Aim of the exercise
In the material below, list every line carrying the string "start".

Dataset extract
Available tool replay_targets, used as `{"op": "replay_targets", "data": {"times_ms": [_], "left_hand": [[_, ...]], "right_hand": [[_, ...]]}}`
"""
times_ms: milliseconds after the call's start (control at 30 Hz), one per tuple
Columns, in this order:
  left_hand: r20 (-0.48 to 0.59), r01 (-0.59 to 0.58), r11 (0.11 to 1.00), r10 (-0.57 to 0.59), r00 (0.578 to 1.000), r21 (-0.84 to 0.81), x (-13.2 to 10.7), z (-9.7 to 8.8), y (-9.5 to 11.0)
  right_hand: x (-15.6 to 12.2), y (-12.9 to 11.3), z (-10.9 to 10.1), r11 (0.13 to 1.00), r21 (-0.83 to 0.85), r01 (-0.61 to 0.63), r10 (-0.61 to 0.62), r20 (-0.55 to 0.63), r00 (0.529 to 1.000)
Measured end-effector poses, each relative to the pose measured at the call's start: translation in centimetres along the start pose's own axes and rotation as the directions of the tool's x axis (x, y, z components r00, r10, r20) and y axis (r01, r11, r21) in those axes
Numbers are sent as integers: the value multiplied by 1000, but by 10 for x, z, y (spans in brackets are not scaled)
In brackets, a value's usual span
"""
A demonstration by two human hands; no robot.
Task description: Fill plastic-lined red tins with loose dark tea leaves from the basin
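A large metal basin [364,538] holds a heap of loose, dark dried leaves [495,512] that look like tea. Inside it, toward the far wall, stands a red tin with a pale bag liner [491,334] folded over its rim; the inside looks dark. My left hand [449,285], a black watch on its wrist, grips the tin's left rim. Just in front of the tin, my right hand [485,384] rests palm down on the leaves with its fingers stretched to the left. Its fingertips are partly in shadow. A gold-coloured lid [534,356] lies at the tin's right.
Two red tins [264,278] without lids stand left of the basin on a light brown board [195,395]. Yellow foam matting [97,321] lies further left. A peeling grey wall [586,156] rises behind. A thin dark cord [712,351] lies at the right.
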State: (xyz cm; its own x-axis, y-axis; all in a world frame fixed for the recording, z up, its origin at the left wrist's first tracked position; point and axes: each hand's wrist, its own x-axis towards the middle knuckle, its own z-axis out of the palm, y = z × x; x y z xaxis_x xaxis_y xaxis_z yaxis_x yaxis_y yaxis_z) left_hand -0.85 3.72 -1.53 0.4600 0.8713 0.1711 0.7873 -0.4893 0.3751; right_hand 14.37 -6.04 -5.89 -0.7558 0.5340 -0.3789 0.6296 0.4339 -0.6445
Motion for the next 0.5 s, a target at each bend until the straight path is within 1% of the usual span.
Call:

Answer to this task
times_ms: milliseconds after the call's start (control at 30 Hz), one per tuple
Measured end-effector poses, each relative to the pose measured at the call's start: translation in centimetres along the start pose's own axes and rotation as the directions of the tool's x axis (x, y, z components r00, r10, r20) and y axis (r01, r11, r21) in those axes

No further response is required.